▸ **TASK OBJECTIVE**:
Print the listing below in its entirety, character for character.

AVAILABLE DATA Start Marker

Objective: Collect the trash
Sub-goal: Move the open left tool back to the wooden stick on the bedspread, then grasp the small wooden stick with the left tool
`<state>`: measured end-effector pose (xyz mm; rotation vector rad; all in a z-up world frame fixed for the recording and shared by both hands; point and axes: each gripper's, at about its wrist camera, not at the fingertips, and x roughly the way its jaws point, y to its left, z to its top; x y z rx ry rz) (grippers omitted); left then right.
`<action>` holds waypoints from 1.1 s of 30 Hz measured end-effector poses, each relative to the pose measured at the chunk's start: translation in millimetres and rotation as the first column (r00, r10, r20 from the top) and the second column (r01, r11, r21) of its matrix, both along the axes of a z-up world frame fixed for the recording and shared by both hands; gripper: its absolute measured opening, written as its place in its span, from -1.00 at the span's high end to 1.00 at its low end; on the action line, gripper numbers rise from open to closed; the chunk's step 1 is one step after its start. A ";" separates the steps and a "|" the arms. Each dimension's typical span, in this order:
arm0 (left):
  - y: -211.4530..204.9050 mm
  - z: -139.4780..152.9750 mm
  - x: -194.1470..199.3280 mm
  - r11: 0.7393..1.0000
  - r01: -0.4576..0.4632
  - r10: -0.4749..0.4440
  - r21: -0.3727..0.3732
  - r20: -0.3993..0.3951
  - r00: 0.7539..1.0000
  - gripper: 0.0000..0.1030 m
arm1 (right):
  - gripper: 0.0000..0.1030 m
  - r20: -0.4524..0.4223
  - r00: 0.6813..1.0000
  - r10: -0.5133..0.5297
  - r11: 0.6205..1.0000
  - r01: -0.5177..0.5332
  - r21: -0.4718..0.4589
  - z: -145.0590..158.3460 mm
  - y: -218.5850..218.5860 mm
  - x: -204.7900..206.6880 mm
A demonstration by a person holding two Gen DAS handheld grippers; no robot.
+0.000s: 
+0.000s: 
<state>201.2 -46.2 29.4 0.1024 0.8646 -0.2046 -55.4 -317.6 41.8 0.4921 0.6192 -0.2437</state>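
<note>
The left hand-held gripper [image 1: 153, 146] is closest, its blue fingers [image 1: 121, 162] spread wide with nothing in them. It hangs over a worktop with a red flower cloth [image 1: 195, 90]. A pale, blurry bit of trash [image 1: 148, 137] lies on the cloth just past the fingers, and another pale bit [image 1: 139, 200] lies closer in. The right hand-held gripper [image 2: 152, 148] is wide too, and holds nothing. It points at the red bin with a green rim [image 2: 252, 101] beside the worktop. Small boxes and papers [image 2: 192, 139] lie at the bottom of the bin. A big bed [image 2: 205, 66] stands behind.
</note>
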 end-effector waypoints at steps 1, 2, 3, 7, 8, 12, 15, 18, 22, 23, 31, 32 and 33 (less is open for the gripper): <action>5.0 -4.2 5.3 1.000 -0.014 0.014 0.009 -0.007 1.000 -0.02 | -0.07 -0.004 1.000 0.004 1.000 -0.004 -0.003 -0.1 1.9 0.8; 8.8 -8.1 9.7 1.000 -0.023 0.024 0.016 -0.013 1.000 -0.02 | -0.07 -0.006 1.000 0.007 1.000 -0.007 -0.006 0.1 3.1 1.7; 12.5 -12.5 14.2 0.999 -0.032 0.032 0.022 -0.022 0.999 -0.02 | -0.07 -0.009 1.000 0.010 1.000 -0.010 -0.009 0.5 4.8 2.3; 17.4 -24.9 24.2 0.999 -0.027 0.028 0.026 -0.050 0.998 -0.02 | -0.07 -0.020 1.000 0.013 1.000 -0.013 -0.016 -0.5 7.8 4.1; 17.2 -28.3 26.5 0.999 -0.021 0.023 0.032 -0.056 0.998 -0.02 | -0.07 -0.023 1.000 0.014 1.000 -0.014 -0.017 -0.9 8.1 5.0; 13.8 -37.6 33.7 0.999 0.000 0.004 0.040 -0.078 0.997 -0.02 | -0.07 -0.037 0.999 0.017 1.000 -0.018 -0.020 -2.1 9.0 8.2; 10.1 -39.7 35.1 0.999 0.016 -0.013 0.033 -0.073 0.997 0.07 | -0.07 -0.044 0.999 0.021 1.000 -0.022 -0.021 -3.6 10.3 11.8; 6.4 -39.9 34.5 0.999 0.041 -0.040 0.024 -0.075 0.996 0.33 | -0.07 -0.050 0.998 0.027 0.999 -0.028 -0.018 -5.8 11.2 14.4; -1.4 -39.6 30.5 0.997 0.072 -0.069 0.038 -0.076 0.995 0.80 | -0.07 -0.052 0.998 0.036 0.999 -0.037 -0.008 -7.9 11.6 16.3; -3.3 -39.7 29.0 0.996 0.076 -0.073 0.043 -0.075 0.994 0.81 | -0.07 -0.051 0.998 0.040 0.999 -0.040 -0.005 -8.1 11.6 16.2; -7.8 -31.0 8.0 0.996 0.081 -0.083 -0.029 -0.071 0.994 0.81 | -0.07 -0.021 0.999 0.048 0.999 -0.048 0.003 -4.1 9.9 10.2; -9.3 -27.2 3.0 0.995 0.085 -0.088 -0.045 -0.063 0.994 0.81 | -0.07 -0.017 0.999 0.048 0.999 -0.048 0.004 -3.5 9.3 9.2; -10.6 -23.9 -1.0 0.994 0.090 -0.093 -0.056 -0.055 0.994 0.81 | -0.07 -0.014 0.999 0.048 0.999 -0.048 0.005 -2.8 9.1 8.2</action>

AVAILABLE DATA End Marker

▸ **RESULT OF THE TASK**:
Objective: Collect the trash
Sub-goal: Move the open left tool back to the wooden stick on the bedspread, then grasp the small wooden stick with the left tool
`<state>`: measured end-effector pose (xyz mm; rotation vector rad; all in a z-up world frame fixed for the recording and shared by both hands; point and axes: each gripper's, at about its wrist camera, not at the fingertips, and x roughly the way its jaws point, y to its left, z to its top; x y z rx ry rz) (grippers omitted); left then right.
`<action>` holds waypoints from 1.1 s of 30 Hz measured end-effector poses, each relative to the pose measured at the chunk's start: translation in millimetres and rotation as the first column (r00, r10, r20 from the top) and the second column (r01, r11, r21) of its matrix, both along the axes of a z-up world frame fixed for the recording and shared by both hands; gripper: its absolute measured opening, written as its place in its span, from -1.00 at the span's high end to 1.00 at its low end; on the action line, gripper numbers rise from open to closed; the chunk's step 1 is one step after its start. A ";" separates the steps and a "|" the arms. Each dimension's typical span, in this order:
arm0 (left):
  - y: -211.4530..204.9050 mm
  - z: -139.4780..152.9750 mm
  - x: -194.1470..199.3280 mm
  - r11: 0.7393..1.0000
  - r01: -0.4576..0.4632
  - r10: -0.4749..0.4440
  - r21: -0.3727..0.3732
  - r20: -0.3993..0.3951
  - r00: 0.7539..1.0000
  - gripper: 0.0000..0.1030 m
arm1 (right):
  - gripper: 0.0000..0.1030 m
  - r20: -0.4524..0.4223
  - r00: 0.6813..1.0000
  - r10: -0.5133..0.5297
  - r11: 0.6205..1.0000
  - r01: -0.5177..0.5332
  - r21: -0.4718..0.4589
  - z: -145.0590..158.3460 mm
  - y: -218.5850..218.5860 mm
  - x: -204.7900..206.6880 mm
A demonstration by a person holding two Gen DAS handheld grippers; no robot.
+0.000s: 
+0.000s: 
<state>201.2 -46.2 29.4 0.1024 0.8646 -0.2046 -55.4 -317.6 41.8 0.4921 0.6192 -0.2437</state>
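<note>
The left hand-held gripper [image 1: 153, 146] is closest, its blue fingers [image 1: 121, 162] spread wide with nothing in them. It hangs over a worktop with a red flower cloth [image 1: 195, 90]. A pale, blurry bit of trash [image 1: 148, 137] lies on the cloth just past the fingers, and another pale bit [image 1: 139, 200] lies closer in. The right hand-held gripper [image 2: 152, 148] is wide too, and holds nothing. It points at the red bin with a green rim [image 2: 252, 101] beside the worktop. Small boxes and papers [image 2: 192, 139] lie at the bottom of the bin. A big bed [image 2: 205, 66] stands behind.
</note>
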 end-effector waypoints at steps 1, 2, 3, 7, 8, 12, 15, 18, 22, 23, 31, 32 and 33 (less is open for the gripper): <action>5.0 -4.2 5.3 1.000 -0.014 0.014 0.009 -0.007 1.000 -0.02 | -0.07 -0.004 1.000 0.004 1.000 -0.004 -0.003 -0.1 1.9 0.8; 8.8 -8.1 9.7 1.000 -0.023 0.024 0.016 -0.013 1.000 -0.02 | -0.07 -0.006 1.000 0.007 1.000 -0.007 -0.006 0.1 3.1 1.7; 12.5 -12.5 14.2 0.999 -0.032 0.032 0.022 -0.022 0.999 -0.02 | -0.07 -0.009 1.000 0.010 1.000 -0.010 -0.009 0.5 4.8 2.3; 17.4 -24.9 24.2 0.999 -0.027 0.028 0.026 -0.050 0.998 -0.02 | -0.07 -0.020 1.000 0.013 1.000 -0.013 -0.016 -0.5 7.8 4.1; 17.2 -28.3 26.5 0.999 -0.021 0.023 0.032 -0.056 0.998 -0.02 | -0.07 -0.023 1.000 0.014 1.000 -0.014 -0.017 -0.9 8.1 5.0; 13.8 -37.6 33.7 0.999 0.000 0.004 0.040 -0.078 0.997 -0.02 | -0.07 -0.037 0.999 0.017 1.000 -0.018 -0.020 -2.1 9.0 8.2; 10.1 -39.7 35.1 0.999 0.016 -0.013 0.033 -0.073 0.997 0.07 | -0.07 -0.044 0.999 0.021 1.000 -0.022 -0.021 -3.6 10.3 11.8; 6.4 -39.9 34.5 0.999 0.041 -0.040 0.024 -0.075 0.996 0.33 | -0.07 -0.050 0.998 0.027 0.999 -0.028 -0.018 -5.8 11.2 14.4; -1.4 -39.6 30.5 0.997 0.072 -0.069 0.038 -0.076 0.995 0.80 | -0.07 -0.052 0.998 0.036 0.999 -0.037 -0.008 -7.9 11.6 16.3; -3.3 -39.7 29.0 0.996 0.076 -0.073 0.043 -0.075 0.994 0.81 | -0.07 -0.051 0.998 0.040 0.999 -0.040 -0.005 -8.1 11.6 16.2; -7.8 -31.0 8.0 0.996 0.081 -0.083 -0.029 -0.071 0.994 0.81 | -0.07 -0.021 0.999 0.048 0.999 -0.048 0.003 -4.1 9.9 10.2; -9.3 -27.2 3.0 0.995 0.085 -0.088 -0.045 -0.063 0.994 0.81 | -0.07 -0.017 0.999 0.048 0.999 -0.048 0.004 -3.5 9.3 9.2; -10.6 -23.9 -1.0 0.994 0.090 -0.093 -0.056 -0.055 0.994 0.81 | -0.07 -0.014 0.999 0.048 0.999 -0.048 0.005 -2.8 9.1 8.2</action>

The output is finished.